Harley also told the Sunderland Echo in 1975: "It's a story I've had in me for a long time. It's very metaphorical. It's not really about killing people and slaying babies and things, it's just a way of discussing people sacrificing themselves or even self-destruction."

In a 1996 interview with the Bolton Evening News, Harley picked "Mr. Raffles" as a particular favourite from his own songs as he thought it was "my most complete song".

==Release==
"Mr. Raffles (Man, It Was Mean)" was released by EMI Records on 7-inch vinyl in the UK, Belgium, Finland, Germany, the Netherlands, Australia, New Zealand and Japan. It was released in Yugoslavia by Jugoton. For its release as a single, "Mr. Raffles" was edited down by a minute and a half to make a three-minute version. This single version remained exclusive to the single until it was included as a bonus track on the 2014 'Definitive Edition' of The Best Years of Our Lives.

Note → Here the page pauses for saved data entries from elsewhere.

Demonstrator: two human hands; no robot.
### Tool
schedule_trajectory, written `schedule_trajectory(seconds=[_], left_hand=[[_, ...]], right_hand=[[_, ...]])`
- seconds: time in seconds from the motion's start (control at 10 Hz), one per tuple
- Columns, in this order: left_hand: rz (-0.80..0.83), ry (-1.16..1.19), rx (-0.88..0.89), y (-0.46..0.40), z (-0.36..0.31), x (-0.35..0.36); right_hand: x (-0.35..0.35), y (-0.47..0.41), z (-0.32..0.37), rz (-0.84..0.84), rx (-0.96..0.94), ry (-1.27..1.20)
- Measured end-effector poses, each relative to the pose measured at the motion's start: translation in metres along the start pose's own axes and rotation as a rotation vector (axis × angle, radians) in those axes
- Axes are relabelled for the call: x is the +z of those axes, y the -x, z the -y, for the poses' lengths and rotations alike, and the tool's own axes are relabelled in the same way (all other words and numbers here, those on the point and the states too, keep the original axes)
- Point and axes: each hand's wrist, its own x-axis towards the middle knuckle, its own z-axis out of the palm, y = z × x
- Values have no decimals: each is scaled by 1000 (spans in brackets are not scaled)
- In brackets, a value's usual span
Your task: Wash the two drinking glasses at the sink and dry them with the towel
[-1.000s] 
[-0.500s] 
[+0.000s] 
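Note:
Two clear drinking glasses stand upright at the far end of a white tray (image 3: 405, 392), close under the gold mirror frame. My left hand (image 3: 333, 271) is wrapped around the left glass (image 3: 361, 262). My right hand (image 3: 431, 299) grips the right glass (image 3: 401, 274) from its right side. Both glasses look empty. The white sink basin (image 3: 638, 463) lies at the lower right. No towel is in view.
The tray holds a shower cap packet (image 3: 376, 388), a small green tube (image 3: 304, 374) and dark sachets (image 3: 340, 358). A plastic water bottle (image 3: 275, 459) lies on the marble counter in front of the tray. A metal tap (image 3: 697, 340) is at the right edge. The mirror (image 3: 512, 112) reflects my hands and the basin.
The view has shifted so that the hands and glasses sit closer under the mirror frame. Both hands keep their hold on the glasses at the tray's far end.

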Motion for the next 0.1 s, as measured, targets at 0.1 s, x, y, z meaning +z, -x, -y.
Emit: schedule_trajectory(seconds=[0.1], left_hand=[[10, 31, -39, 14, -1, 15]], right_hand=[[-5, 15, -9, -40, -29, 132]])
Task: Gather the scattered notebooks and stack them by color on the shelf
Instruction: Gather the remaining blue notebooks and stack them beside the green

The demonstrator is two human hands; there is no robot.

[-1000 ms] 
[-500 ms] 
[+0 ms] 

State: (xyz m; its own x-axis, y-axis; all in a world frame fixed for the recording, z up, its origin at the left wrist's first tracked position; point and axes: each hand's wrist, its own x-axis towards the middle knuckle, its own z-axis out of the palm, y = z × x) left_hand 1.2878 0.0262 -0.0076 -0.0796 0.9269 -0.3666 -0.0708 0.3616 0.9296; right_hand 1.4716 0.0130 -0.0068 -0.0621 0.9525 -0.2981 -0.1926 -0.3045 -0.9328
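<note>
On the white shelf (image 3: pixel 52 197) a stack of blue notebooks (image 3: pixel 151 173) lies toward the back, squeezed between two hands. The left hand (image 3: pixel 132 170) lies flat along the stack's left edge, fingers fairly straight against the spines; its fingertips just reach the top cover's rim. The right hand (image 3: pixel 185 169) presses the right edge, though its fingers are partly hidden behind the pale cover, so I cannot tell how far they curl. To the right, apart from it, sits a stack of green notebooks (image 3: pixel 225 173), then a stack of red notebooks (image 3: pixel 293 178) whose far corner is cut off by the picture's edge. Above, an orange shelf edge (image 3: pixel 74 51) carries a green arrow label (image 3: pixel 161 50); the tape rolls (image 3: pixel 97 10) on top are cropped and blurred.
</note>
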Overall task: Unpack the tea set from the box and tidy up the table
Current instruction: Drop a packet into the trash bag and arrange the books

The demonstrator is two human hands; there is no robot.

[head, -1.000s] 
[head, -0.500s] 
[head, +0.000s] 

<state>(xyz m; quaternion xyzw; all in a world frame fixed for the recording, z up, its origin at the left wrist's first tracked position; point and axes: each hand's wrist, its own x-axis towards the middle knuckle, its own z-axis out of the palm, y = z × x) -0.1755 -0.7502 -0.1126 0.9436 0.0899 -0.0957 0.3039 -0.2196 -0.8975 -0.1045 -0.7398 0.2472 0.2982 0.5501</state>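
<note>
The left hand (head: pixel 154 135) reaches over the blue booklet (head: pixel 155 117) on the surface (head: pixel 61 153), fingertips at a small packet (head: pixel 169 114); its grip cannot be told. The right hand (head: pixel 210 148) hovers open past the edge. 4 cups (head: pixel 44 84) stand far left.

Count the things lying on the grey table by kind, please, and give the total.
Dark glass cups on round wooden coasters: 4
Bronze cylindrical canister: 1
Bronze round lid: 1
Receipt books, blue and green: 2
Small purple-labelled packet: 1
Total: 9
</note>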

The B-side is a live version of "Sebastian", originally recorded by Cockney Rebel for their 1973 debut album The Human Menagerie. Produced by Harley and Parsons, it was recorded at the Hammersmith Odeon, London, on 14 April 1975. In addition to the five main members of Cockney Rebel, the recording also features drummer Stuart Elliott's younger brother Lyndsey Elliott on additional percussion and guitarist Snowy White, who joined the band on The Best Years of Our Lives tour as rhythm guitarist.

==Promotion==
The band performed the song on the UK music show Top of the Pops, which was broadcast on 5 June 1975. Although the audio from the performance survives, the footage was later wiped by the BBC and is presumed lost.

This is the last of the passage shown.